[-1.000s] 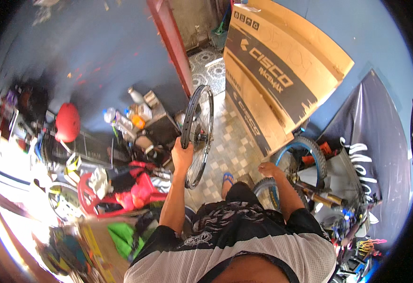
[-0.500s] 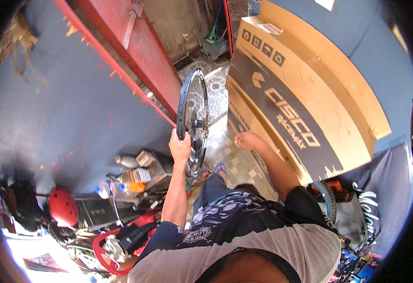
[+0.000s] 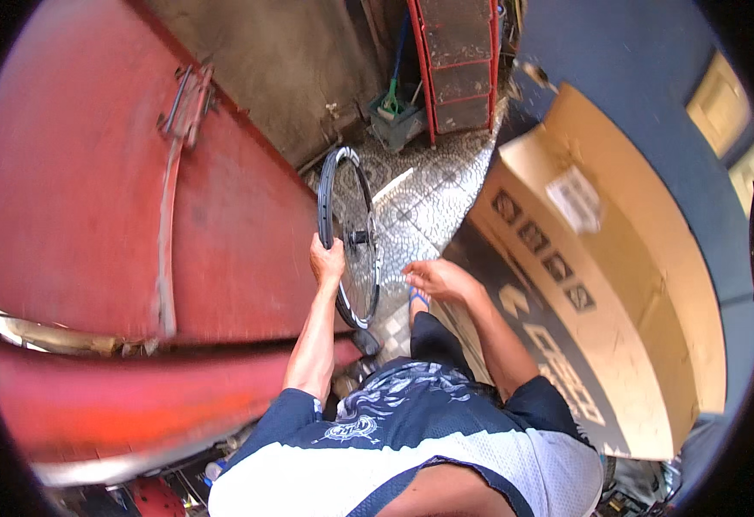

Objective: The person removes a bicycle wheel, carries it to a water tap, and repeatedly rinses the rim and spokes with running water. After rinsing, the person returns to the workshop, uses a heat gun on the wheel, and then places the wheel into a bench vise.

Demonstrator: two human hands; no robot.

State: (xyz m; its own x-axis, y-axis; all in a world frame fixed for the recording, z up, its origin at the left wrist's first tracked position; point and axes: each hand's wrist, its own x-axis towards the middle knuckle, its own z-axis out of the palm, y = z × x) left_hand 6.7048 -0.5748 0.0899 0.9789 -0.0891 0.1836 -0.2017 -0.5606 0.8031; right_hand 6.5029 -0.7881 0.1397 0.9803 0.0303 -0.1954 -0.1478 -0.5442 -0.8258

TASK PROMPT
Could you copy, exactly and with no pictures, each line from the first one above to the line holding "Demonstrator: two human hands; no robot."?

TASK ANSWER
[-1.000s] 
[-0.500s] 
[+0.000s] 

Objective: The person removes a bicycle wheel, carries it to a water tap, and repeatedly rinses the rim and spokes with running water. After rinsing, the person returns to the workshop, uses a heat gun on the wheel, and then places the wheel into a bench vise.

Demonstrator: two human hands; no robot.

That completes the answer.